▶ **Work task**
Copy each line below as written, but skip the pictures.

▶ **Supplied information**
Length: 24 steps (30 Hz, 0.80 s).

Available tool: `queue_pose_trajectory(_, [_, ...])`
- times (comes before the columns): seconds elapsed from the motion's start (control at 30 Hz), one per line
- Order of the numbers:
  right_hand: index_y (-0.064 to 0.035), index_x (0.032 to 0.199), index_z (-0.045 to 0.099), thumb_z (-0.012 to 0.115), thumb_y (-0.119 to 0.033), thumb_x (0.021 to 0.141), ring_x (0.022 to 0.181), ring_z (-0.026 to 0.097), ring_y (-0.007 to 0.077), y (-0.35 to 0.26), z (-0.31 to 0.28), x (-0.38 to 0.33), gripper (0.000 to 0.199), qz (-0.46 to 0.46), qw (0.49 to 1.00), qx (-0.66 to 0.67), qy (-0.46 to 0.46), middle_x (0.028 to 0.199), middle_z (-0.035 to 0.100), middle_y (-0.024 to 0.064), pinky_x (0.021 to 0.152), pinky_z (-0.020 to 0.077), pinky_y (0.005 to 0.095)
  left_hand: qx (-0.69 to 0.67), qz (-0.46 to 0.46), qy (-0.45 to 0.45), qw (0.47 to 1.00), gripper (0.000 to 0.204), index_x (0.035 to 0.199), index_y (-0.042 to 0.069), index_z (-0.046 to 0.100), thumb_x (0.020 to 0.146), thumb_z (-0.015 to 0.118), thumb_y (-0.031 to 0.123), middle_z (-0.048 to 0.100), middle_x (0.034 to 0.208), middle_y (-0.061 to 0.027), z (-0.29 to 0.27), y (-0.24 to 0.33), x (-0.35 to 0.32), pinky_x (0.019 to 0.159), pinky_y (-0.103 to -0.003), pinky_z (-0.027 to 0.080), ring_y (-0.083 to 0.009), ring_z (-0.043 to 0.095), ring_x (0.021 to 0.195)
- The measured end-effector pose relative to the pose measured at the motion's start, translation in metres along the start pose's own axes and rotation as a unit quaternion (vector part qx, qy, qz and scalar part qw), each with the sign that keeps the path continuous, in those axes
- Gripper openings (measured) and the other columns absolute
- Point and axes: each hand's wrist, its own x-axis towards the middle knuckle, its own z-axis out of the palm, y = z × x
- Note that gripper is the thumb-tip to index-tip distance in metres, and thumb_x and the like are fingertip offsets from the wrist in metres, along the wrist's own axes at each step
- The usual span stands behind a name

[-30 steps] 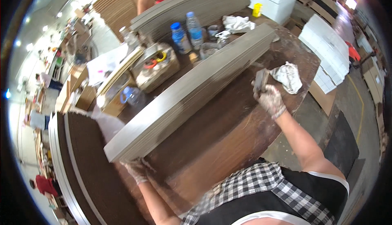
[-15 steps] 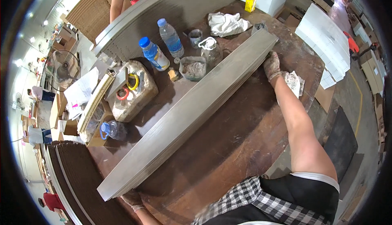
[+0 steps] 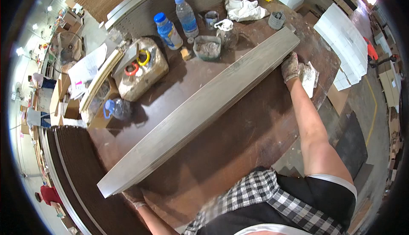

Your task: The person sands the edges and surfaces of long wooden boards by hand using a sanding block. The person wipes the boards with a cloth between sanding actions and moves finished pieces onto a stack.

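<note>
A long grey plank [image 3: 200, 109] lies slantwise across the brown worktable [image 3: 238, 141], from lower left to upper right. My left hand [image 3: 134, 194], in a dirty glove, grips the plank's near end from below, mostly hidden under it. Gloved too, my right hand [image 3: 290, 66] presses against the plank's side edge close to its far end. A crumpled white rag [image 3: 309, 77] lies right beside that hand, touching it.
Two plastic bottles [image 3: 177, 24], a grey tub of paste [image 3: 207, 47], a glass jar [image 3: 228, 34], a white cloth [image 3: 243, 9], a small tin [image 3: 276, 20] and a dusty box with tape rolls [image 3: 138, 71] crowd the table's far side. White boards [image 3: 347, 47] are stacked at the right.
The plank has come to lie flatter across the table. My right hand has slid along its edge toward the far end; the rag now lies beside it.
</note>
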Motion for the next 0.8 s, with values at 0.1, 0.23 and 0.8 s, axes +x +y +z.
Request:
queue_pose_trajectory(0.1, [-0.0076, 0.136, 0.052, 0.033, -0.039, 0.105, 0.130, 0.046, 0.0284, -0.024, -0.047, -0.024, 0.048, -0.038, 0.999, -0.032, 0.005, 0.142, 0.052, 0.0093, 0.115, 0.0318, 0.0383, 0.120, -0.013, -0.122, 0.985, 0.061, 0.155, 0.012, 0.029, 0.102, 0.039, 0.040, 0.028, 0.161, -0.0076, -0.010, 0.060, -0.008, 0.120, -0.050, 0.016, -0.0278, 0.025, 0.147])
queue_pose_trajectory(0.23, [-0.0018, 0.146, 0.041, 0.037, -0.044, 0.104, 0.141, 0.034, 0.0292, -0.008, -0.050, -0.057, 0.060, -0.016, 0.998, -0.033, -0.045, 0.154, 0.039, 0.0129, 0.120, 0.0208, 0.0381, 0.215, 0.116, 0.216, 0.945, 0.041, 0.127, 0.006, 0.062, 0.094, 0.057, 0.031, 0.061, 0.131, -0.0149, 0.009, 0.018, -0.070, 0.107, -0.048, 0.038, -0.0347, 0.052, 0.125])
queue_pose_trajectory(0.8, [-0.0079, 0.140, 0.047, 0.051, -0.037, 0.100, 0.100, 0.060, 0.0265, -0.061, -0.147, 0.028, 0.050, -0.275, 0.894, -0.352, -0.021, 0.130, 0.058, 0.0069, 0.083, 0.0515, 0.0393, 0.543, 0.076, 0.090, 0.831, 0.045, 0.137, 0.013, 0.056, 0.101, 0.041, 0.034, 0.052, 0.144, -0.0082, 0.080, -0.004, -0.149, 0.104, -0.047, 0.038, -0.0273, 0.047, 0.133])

▶ **Reply**
Length: 24 steps (30 Hz, 0.80 s).

Available tool: `queue_pose_trajectory(_, [_, ...])`
- times (comes before the columns): seconds elapsed from the motion's start (control at 30 Hz), one per line
- Order of the numbers:
  right_hand: index_y (-0.064 to 0.035), index_x (0.032 to 0.199), index_z (-0.045 to 0.099), thumb_z (-0.012 to 0.115), thumb_y (-0.119 to 0.033), thumb_x (0.021 to 0.141), ring_x (0.022 to 0.181), ring_z (-0.026 to 0.097), ring_y (-0.007 to 0.077), y (-0.35 to 0.26), z (-0.31 to 0.28), x (-0.38 to 0.33), gripper (0.000 to 0.199), qz (-0.46 to 0.46), qw (0.49 to 1.00), qx (-0.66 to 0.67), qy (-0.46 to 0.46), middle_x (0.028 to 0.199), middle_z (-0.035 to 0.100), middle_y (-0.024 to 0.064), pinky_x (0.021 to 0.152), pinky_z (-0.020 to 0.077), pinky_y (0.005 to 0.095)
  left_hand: qx (-0.69 to 0.67), qz (-0.46 to 0.46), qy (-0.45 to 0.45), qw (0.47 to 1.00), gripper (0.000 to 0.204), index_x (0.035 to 0.199), index_y (-0.042 to 0.069), index_z (-0.046 to 0.100), thumb_x (0.020 to 0.146), thumb_z (-0.015 to 0.118), thumb_y (-0.031 to 0.123), middle_z (-0.048 to 0.100), middle_x (0.034 to 0.208), middle_y (-0.061 to 0.027), z (-0.29 to 0.27), y (-0.24 to 0.33), x (-0.35 to 0.32), pinky_x (0.019 to 0.159), pinky_y (-0.103 to -0.003), pinky_z (-0.027 to 0.080), ring_y (-0.083 to 0.009), ring_z (-0.043 to 0.095), ring_x (0.021 to 0.195)
- The measured end-effector pose relative to the pose measured at the motion's start, translation in metres along the start pose's own axes and rotation as a unit quaternion (vector part qx, qy, qz and scalar part qw), each with the sign that keeps the path continuous, in those axes
- Gripper openings (measured) and the other columns absolute
- Point and axes: each hand's wrist, its own x-axis towards the middle knuckle, its own z-axis out of the palm, y = z × x
- Note that gripper is the thumb-tip to index-tip distance in metres, and thumb_x and the like are fingertip offsets from the wrist in metres, along the wrist's own axes at each step
- The usual span stands behind a name

[-30 steps] 
[-15 steps] 
[+0 steps] 

Your task: The person sands the edges and surfaces of long wooden boards by hand using a sanding block. The person wipes the boards with a cloth between sanding actions and moves finished pieces onto a stack.

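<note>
A long grey plank [image 3: 200, 109] lies slantwise across the brown worktable [image 3: 238, 141], from lower left to upper right. My left hand [image 3: 134, 194], in a dirty glove, grips the plank's near end from below, mostly hidden under it. Gloved too, my right hand [image 3: 290, 66] presses against the plank's side edge close to its far end. A crumpled white rag [image 3: 309, 77] lies right beside that hand, touching it.
Two plastic bottles [image 3: 177, 24], a grey tub of paste [image 3: 207, 47], a glass jar [image 3: 228, 34], a white cloth [image 3: 243, 9], a small tin [image 3: 276, 20] and a dusty box with tape rolls [image 3: 138, 71] crowd the table's far side. White boards [image 3: 347, 47] are stacked at the right.
The plank has come to lie flatter across the table. My right hand has slid along its edge toward the far end; the rag now lies beside it.
</note>
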Motion for the next 0.8 s, with values at 0.1, 0.23 and 0.8 s, axes +x +y +z.
Request:
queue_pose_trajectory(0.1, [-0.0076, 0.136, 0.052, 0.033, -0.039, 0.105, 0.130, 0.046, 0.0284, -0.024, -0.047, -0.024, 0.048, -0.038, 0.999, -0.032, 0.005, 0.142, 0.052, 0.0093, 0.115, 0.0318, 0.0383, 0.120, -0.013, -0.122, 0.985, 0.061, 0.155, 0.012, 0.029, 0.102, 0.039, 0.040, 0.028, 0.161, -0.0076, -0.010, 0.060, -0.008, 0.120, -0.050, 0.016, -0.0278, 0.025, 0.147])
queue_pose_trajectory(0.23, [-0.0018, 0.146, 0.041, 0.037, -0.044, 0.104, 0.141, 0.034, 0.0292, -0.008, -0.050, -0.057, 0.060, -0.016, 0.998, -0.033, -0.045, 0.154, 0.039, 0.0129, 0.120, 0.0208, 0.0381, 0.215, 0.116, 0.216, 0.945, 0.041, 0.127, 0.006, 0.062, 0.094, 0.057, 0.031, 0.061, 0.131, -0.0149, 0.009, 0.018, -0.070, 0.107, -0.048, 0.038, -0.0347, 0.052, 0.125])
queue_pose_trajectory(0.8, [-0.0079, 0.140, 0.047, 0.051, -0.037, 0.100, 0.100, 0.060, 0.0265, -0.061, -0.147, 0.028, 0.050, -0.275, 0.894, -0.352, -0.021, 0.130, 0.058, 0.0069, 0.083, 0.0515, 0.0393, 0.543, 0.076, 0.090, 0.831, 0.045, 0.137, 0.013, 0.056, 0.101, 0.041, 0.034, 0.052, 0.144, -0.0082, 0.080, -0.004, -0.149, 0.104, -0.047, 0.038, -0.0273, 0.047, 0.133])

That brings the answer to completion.